REQUIRED WORK:
What you return should match the data word for word, minus the images.
-------- MATERIAL PROVIDED --------
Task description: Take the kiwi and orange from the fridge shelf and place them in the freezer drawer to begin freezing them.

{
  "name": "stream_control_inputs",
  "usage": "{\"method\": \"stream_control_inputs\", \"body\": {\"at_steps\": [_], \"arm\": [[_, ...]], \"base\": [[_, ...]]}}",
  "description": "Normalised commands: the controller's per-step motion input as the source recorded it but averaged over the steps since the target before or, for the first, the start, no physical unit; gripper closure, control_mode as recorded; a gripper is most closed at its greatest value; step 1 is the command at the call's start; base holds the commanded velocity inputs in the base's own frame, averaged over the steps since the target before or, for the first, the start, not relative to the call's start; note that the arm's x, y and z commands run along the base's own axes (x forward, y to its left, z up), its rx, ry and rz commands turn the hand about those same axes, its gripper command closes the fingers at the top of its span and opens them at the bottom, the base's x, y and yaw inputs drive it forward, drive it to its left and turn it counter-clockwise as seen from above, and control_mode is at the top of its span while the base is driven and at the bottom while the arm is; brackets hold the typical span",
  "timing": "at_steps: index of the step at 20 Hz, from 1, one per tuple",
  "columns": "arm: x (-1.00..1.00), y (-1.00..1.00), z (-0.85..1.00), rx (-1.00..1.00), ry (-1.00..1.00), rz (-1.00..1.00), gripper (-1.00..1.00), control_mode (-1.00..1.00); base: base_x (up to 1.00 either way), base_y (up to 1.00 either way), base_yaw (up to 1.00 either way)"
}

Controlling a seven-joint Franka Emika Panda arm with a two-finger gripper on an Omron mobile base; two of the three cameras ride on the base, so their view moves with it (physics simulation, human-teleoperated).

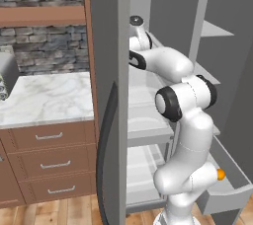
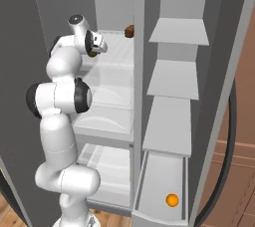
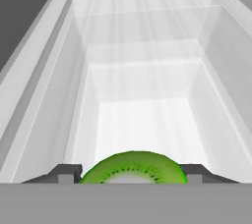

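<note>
One halved green kiwi (image 3: 134, 167) sits pinched between the two-finger gripper (image 3: 133, 171) over translucent fridge shelves (image 3: 142, 85), one small bright-orange ball (image 2: 172, 200) lies in the light-grey freezer drawer (image 2: 149, 183), and one brown item (image 2: 129, 31) stands behind.

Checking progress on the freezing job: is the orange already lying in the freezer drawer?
Yes, the orange lies on the floor of the pulled-out freezer drawer at the bottom right.
</note>
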Motion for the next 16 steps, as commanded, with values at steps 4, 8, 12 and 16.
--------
WRITTEN ANSWER:
Task description: Take the kiwi and orange from the fridge shelf and place them in the freezer drawer to begin freezing them.

{
  "name": "stream_control_inputs",
  "usage": "{\"method\": \"stream_control_inputs\", \"body\": {\"at_steps\": [_], \"arm\": [[_, ...]], \"base\": [[_, ...]]}}",
  "description": "Normalised commands: the controller's per-step motion input as the source recorded it but averaged over the steps since the target before or, for the first, the start, no physical unit; gripper closure, control_mode as recorded; a gripper is most closed at its greatest value; step 1 is the command at the call's start; base holds the commanded velocity inputs in the base's own frame, averaged over the steps since the target before or, for the first, the start, not relative to the call's start; note that the arm's x, y and z commands run along the base's own axes (x forward, y to its left, z up), its rx, ry and rz commands turn the hand about those same axes, its gripper command closes the fingers at the top of its span and opens them at the bottom, the base's x, y and yaw inputs drive it forward, drive it to its left and turn it counter-clockwise as seen from above, and control_mode is at the top of its span while the base is driven and at the bottom while the arm is; brackets hold the typical span",
  "timing": "at_steps: index of the step at 20 Hz, from 1, one per tuple",
  "columns": "arm: x (-1.00..1.00), y (-1.00..1.00), z (-0.85..1.00), rx (-1.00..1.00), ry (-1.00..1.00), rz (-1.00..1.00), gripper (-1.00..1.00), control_mode (-1.00..1.00); base: base_x (up to 1.00 either way), base_y (up to 1.00 either way), base_yaw (up to 1.00 either way)"
}

Controlling a seven-joint Franka Emika Panda arm with a two-finger gripper on an Omron mobile base; two of the three cameras ride on the base, so their view moves with it (physics simulation, human-teleoperated).


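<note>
One halved green kiwi (image 3: 134, 167) sits pinched between the two-finger gripper (image 3: 133, 171) over translucent fridge shelves (image 3: 142, 85), one small bright-orange ball (image 2: 172, 200) lies in the light-grey freezer drawer (image 2: 149, 183), and one brown item (image 2: 129, 31) stands behind.

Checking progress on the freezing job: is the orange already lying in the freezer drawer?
Yes, the orange lies on the floor of the pulled-out freezer drawer at the bottom right.
</note>
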Motion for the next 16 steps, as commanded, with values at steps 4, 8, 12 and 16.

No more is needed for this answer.